Record set ▸
————

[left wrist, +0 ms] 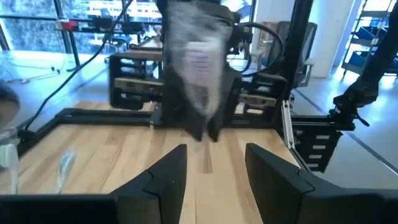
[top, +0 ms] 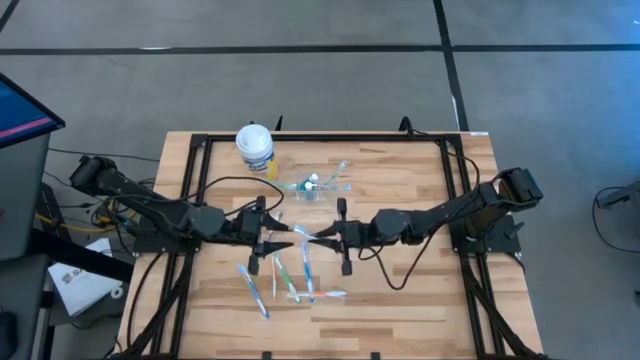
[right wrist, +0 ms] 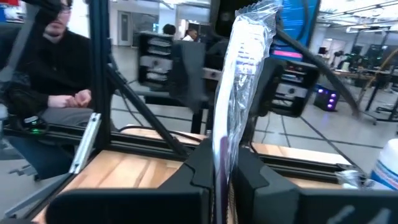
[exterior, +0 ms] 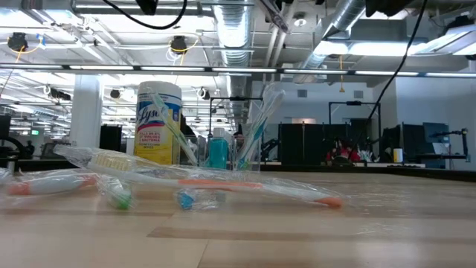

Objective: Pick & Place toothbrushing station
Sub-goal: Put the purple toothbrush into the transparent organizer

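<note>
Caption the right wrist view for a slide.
Right gripper shut on a plastic-wrapped toothbrush held upright above the wooden table, with the left gripper facing it.

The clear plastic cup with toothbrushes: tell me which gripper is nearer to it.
Right, narrowly. The right gripper, shut on a wrapped toothbrush, sits just below and right of the clear plastic cup in the high view. The left gripper, open, sits below and left of it.
</note>
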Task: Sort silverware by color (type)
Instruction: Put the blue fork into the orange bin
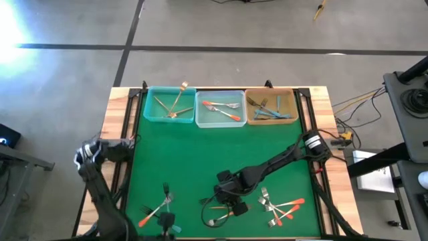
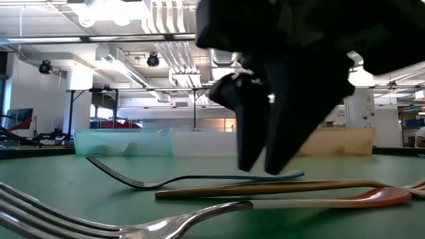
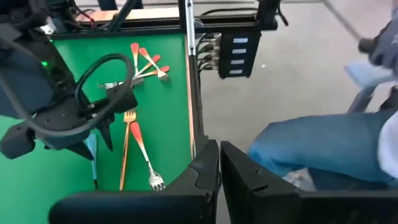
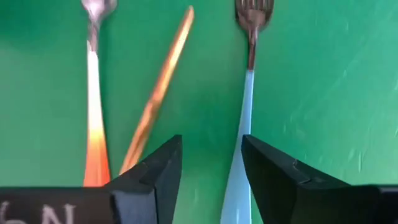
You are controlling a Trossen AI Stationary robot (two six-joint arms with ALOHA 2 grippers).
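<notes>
Right gripper (image 1: 232, 209): you have it low over the mat at lower centre of the high view, fingers apart, nothing between them.
Blue fork (image 4: 244, 112): flat on the mat, handle passing beside one right fingertip, not gripped.
Gold fork (image 4: 158, 87): just beside it, angled.
Orange fork (image 4: 93, 99): next over, flat.
Left gripper (image 3: 219, 163): yours sits at the table's left edge, fingers closed, empty.
Bins (image 1: 221, 108): three along the top edge, forks in each.
Loose forks (image 1: 281, 204): clusters lower right and lower left.
</notes>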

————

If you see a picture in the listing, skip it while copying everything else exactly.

Solution to this problem ▸
[left wrist, +0 ms] 
[top, +0 ms] 
[right wrist, +0 ms] 
[exterior, +0 ms] 

Objective: Pick & Place toothbrushing station
Sub-goal: Put the purple toothbrush into the transparent organizer

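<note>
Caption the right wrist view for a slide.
Right gripper shut on a plastic-wrapped toothbrush held upright above the wooden table, with the left gripper facing it.

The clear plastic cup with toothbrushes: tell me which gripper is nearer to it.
Right, narrowly. The right gripper, shut on a wrapped toothbrush, sits just below and right of the clear plastic cup in the high view. The left gripper, open, sits below and left of it.
</note>
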Task: Sort silverware by color (type)
Instruction: Put the blue fork into the orange bin
You are controlling a Trossen AI Stationary robot (two six-joint arms with ALOHA 2 grippers).
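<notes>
Right gripper (image 1: 232, 209): you have it low over the mat at lower centre of the high view, fingers apart, nothing between them.
Blue fork (image 4: 244, 112): flat on the mat, handle passing beside one right fingertip, not gripped.
Gold fork (image 4: 158, 87): just beside it, angled.
Orange fork (image 4: 93, 99): next over, flat.
Left gripper (image 3: 219, 163): yours sits at the table's left edge, fingers closed, empty.
Bins (image 1: 221, 108): three along the top edge, forks in each.
Loose forks (image 1: 281, 204): clusters lower right and lower left.
</notes>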

Here the exercise is finished.